A la obra cumbre Pánico en el transiberiano (1972), de Eugenio Martín, al lado del «exquisito» Peter Cushing y del «antipatiquísimo» Christopher Lee, le siguieron la citada El espanto surge de la tumba (1972), de Carlos Aured; La saga de los Drácula y La orgía nocturna de los vampiros, las dos de 1973 y las dos de León Klimovsky; Las garras de Lorelei (1974), de Amando de Ossorio… «El mejor de todos para mí fue Paul Naschy. Él, Jacinto Molina, lo hacía todo. Escribía, dirigía, se maquillaba… Y luego tenía que aguantar el desprecio de todos. Recuerdo que, trabajando con Emma Cohen en una película de Naschy, ella se quejaba de la calidad de la producción. Emma no entendía lo que hacíamos por la sencilla razón de que ni se había molestado en leer el guion. A mí lo que me interesaba era trabajar. Recuerdo cuando en El espanto surge de la tumba tuve que morder un corazón crudo de un cerdo que imitaba al de un hombre… Terrible, qué asco, pero salió perfecto», dice.
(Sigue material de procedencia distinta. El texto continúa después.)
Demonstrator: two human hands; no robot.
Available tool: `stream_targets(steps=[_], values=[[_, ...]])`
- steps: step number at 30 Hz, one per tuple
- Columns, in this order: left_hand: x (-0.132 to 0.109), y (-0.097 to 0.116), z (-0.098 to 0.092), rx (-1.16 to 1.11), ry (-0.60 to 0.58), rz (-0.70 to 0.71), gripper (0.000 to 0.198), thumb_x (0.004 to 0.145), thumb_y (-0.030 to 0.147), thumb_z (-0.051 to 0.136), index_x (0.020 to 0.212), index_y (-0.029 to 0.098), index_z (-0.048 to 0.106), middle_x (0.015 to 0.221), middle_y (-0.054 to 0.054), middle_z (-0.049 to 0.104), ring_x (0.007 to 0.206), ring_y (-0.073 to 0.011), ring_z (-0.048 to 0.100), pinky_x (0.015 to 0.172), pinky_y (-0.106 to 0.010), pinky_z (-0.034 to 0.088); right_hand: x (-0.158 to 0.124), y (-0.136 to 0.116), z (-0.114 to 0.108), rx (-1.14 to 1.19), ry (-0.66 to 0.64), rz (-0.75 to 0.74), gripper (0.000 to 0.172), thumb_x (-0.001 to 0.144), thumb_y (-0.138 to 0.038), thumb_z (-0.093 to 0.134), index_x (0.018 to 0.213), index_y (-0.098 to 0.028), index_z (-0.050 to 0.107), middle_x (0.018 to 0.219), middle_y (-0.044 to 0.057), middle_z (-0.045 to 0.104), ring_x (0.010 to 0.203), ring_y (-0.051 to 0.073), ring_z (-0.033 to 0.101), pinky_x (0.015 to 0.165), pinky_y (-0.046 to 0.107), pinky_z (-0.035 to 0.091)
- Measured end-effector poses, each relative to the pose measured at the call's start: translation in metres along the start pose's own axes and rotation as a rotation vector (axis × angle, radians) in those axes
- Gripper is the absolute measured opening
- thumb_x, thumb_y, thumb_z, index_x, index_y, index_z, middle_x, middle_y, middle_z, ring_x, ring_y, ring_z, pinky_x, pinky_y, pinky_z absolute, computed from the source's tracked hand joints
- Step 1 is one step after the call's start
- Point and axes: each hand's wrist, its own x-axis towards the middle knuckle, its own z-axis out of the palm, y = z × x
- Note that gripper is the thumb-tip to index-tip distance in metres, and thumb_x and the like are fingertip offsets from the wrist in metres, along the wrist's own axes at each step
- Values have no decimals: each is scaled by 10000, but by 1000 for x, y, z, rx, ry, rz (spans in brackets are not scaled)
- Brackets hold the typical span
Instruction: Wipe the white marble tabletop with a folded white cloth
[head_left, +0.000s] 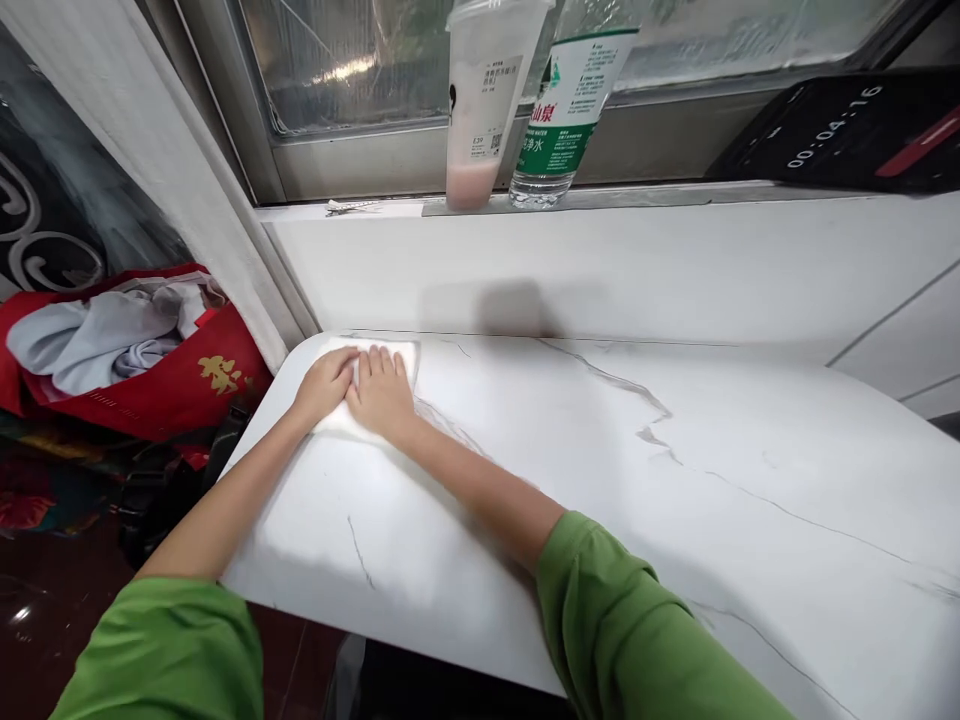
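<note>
A white folded cloth [409,356] lies flat at the far left corner of the white marbled table [600,500]. On top of it rests my right hand [379,388], palm down with its fingers stretched out. My left hand [326,385] lies against the cloth's left side, its fingertips touching the right hand near the thumb. Both palms press on the cloth rather than gripping it. Parts of the cloth are hidden beneath the hands.
On the window ledge stand a lidded plastic cup [469,130] with pink drink at its bottom and a water bottle [562,140]. A phone [847,135] showing a timer leans at the right. Left of the table, a red bag [165,370] holds clothes.
</note>
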Motion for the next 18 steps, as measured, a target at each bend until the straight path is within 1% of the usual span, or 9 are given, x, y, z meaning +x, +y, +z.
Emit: stream_targets(steps=[3,5,6,8,9,11,13,15,18], values=[[-67,8,-22,58,39,-1,402,874,253,355,1184,138,584,1255,-106,610,1185,-232,545,1063,-407,394,-43,-35,-4,15,-24,-130,609,919,-283,386,1404,85,358,1475,280,344,1393,367,272,1145,519,130],[-111,14,-36,100,76,-39,402,899,277,338,1210,153,561,1273,-108,593,1202,-237,528,1077,-422,381,-69,-57,-6,44,-32,-242,614,923,-299,377,1406,79,356,1470,276,355,1389,369,279,1142,533,138],[-129,17,-42,121,94,-67,402,908,283,329,1216,156,554,1283,-112,583,1216,-240,517,1087,-427,370,-79,-65,-7,64,-37,-292,614,926,-308,369,1406,74,359,1470,270,360,1389,367,281,1142,534,143],[-154,22,-51,156,109,-118,402,913,285,319,1216,157,551,1294,-119,572,1233,-246,502,1097,-432,357,-92,-78,-7,102,-53,-360,614,930,-321,358,1404,70,365,1470,264,366,1388,368,284,1143,535,152],[-160,23,-54,167,108,-136,402,908,281,319,1212,157,551,1289,-120,574,1228,-248,506,1093,-430,362,-94,-81,-7,117,-62,-379,616,929,-323,358,1400,74,369,1467,268,368,1386,373,286,1143,538,153],[-159,23,-56,180,96,-152,403,887,263,327,1206,158,551,1262,-116,589,1194,-247,531,1073,-424,387,-91,-82,-6,137,-80,-393,623,920,-319,376,1393,86,373,1460,278,372,1379,385,292,1142,545,153],[-144,17,-53,193,90,-162,407,865,248,338,1200,161,552,1235,-110,607,1160,-248,554,1051,-420,409,-79,-77,-3,153,-84,-380,621,908,-315,399,1387,80,388,1455,272,386,1370,383,308,1142,536,158],[-118,8,-48,207,90,-170,407,852,240,351,1192,161,560,1223,-105,620,1153,-251,560,1044,-416,412,-57,-66,1,168,-63,-338,605,895,-321,425,1378,44,423,1444,240,422,1349,358,345,1145,502,173],[-63,-10,-36,188,83,-159,404,840,225,369,1175,158,586,1225,-91,632,1163,-243,559,1042,-389,408,-13,-40,7,173,-11,-245,554,881,-325,451,1345,-25,486,1402,184,492,1306,316,400,1141,448,199]])
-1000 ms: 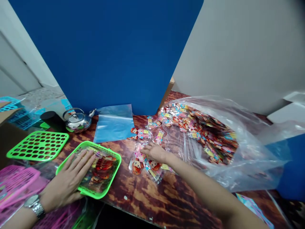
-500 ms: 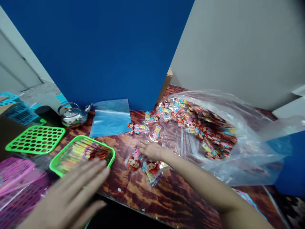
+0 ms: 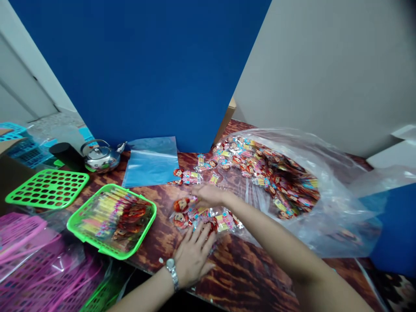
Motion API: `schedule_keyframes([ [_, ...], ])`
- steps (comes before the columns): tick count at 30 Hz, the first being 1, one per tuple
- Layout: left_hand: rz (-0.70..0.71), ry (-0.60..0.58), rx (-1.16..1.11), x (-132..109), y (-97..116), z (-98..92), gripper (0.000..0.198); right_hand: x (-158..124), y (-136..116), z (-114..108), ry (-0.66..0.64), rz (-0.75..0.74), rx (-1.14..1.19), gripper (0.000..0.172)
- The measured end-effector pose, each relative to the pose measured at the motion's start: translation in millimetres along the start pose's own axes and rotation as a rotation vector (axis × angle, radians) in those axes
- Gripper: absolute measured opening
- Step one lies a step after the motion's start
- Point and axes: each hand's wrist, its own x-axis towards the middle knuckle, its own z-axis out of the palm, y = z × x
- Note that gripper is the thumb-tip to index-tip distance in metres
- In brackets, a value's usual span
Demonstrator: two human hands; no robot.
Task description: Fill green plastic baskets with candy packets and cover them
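Note:
My left hand (image 3: 193, 255), with a watch on its wrist, lies palm down with spread fingers on a loose heap of clear packets (image 3: 180, 220) with red-haired doll figures. Over the far side of that heap is my right hand (image 3: 209, 195), slightly blurred, its fingers stretched to the left; its palm is hidden. Further packets (image 3: 190, 176) lie just beyond it. To the left, a green basket (image 3: 73, 225) holds rows of the same kind of packet. On the right, a large clear plastic bag (image 3: 338, 195) lies with its mouth open, full of packets.
Flat clear bags (image 3: 151, 160) lie by the blue panel (image 3: 146, 73). A metal kettle (image 3: 102, 159), a black cylinder (image 3: 66, 156) and a green perforated lid (image 3: 48, 188) stand or lie at the left. Pink baskets (image 3: 35, 264) are at the lower left, near the table edge.
My left hand has moved right, from over the green basket onto the packet heap. My right hand has shifted slightly up, and more packets show beneath it.

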Motion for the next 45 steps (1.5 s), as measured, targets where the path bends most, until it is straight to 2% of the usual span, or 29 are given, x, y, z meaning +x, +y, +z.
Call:
schedule_keyframes([
  [3,-0.035,0.005,0.018,9,2,18.5,0.077,18,-9,11,-0.091,-0.143,-0.103,0.034],
  [5,-0.061,-0.005,0.051,8,1,29.7,0.079,25,-14,19,-0.084,-0.143,-0.163,0.038],
  [8,-0.045,-0.022,0.107,3,-2,38.0,0.080,26,-18,25,-0.054,-0.068,-0.202,0.044],
  [12,-0.012,-0.018,0.131,-1,-4,36.1,0.077,27,-17,23,-0.097,0.003,-0.198,0.043],
  [18,0.015,-0.036,0.119,-2,-8,29.3,0.072,32,-19,25,-0.124,0.056,-0.154,0.056],
  [21,0.036,-0.028,0.096,-5,-11,25.0,0.068,29,-21,23,-0.119,0.130,-0.153,0.048],
  [24,0.048,-0.015,0.080,-8,-14,21.2,0.066,22,-17,10,-0.052,0.203,-0.144,0.035],
  [26,0.052,-0.002,0.085,-10,-16,19.3,0.064,14,-13,-1,0.010,0.261,-0.131,0.035],
  [28,0.055,0.015,0.099,-13,-18,18.1,0.063,5,-14,-8,0.013,0.273,-0.097,0.036],
  [30,0.043,0.028,0.120,-16,-18,18.2,0.060,-5,-23,-4,-0.039,0.240,-0.064,0.038],
  [32,0.030,0.030,0.143,-19,-16,19.8,0.056,-12,-37,10,-0.086,0.215,-0.059,0.035],
  [34,0.041,0.021,0.158,-22,-14,21.8,0.051,-16,-51,25,-0.069,0.222,-0.103,0.027],
  [36,0.059,-0.001,0.163,-25,-12,22.6,0.052,-19,-58,33,-0.008,0.222,-0.144,0.028],
  [38,0.054,-0.034,0.158,-28,-12,20.7,0.064,-22,-54,28,0.031,0.251,-0.132,0.032],
  [42,0.035,-0.093,0.124,-31,-20,9.6,0.072,-37,-22,-5,-0.004,0.304,-0.050,0.037],
  [45,0.018,-0.134,0.118,-35,-30,1.3,0.076,-52,-5,-15,-0.067,0.124,-0.010,0.035],
])
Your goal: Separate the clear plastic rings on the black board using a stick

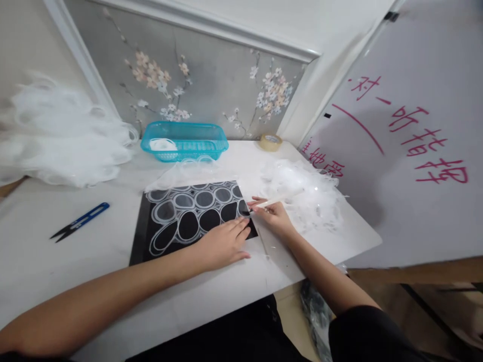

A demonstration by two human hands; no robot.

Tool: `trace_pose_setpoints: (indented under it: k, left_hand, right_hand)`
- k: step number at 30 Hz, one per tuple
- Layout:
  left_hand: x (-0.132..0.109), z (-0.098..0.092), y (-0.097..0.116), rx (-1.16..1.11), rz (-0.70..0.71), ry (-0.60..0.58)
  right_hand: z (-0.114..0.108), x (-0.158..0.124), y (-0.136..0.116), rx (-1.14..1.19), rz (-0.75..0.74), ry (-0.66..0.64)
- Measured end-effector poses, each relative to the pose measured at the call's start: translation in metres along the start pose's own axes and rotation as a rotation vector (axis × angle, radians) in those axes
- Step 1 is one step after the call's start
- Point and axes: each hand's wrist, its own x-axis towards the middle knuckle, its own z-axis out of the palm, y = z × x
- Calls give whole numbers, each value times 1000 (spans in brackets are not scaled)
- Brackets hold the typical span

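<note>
A black rectangular sheet [207,218] lies on the white table, covered with white sheer material in rows of oval outlines. My left hand [225,243] rests flat on its lower right part, fingers stretched out and thumb apart. At the sheet's right edge, my right hand [274,216] is closed round a slim white pen-like tool [277,198]. Its dark tip points left at the edge of the last ovals, close to my left fingertips. Whether the tip touches the material is too small to tell.
Blue thread snips [80,222] lie at left. Behind the sheet stands a turquoise basket [188,131] holding white rings, with a tape roll [270,142] to its right. Sheer white scraps [309,193] lie at right; a larger white pile [64,133] stands at left. A whiteboard [415,211] rises at right.
</note>
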Motion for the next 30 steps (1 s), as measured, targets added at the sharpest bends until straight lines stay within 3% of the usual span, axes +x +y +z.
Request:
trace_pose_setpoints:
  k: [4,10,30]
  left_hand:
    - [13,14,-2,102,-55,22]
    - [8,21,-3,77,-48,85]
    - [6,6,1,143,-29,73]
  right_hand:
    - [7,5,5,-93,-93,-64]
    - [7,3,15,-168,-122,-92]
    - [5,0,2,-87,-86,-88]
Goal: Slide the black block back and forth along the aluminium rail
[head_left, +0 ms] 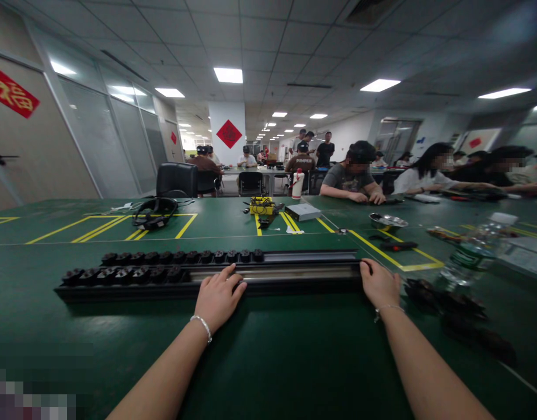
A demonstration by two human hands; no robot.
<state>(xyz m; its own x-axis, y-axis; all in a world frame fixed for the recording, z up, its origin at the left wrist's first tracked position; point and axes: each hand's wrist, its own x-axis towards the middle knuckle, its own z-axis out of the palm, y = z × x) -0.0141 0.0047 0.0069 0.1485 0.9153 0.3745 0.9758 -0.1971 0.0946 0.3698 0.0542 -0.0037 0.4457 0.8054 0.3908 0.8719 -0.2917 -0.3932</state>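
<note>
Two long black rails (295,284) lie side by side across the green table in front of me. Round black pieces (137,274), like socket modules, sit in a row in the left part of the near rail. A second row (207,256) fills more of the far rail. My left hand (218,294) rests over the near rail's middle, just right of its row, fingers spread and touching the channel. At the right end, my right hand (380,284) is closed around the near rail's tip, its fingers partly hidden.
A water bottle (476,251) and dark loose parts (443,300) stand right of my right hand. Beyond the rails are a black headset (154,213), a yellow item with cables (261,205), a grey box (302,211) and a metal bowl (387,221). People sit across the table.
</note>
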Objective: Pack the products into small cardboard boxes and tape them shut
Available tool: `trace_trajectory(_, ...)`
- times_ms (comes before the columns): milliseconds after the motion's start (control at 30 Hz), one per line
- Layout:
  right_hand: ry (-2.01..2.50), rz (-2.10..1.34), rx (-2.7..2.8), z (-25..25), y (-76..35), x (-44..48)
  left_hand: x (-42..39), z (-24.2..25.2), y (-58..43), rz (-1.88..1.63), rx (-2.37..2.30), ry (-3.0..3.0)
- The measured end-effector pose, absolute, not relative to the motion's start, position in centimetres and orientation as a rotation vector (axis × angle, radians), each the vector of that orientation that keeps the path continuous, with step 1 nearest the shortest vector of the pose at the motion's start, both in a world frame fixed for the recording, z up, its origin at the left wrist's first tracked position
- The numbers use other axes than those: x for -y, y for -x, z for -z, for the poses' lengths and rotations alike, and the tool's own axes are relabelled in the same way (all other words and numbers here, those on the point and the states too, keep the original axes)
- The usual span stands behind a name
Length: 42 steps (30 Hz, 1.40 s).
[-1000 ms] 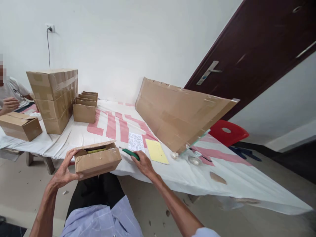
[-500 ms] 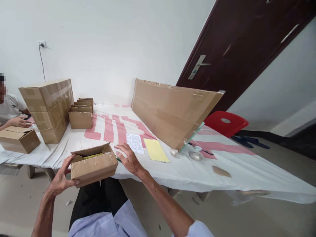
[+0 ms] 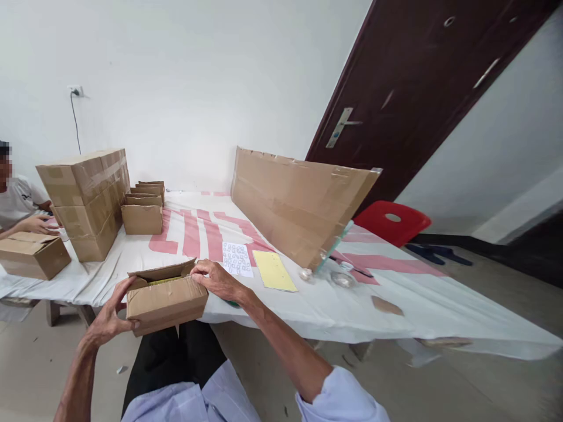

«No hay belleza exquisita sin algo de extraño en las proporciones», se lee en el cuento Ligeia de Poe y se diría que la sentencia encaja a la perfección con Helga Liné, con su filmografía, con la tragedia que esconde una vida entera entre Alemania, Portugal, Italia, España y ahora Argentina. «Ninguna mujer igualó la belleza de su rostro. Era el esplendor de un sueño de opio, una visión aérea y arrebatadora, más extrañamente divina que las fantasías que revoloteaban en las almas adormecidas de las hijas de Delos». Poe de nuevo. Helga siempre.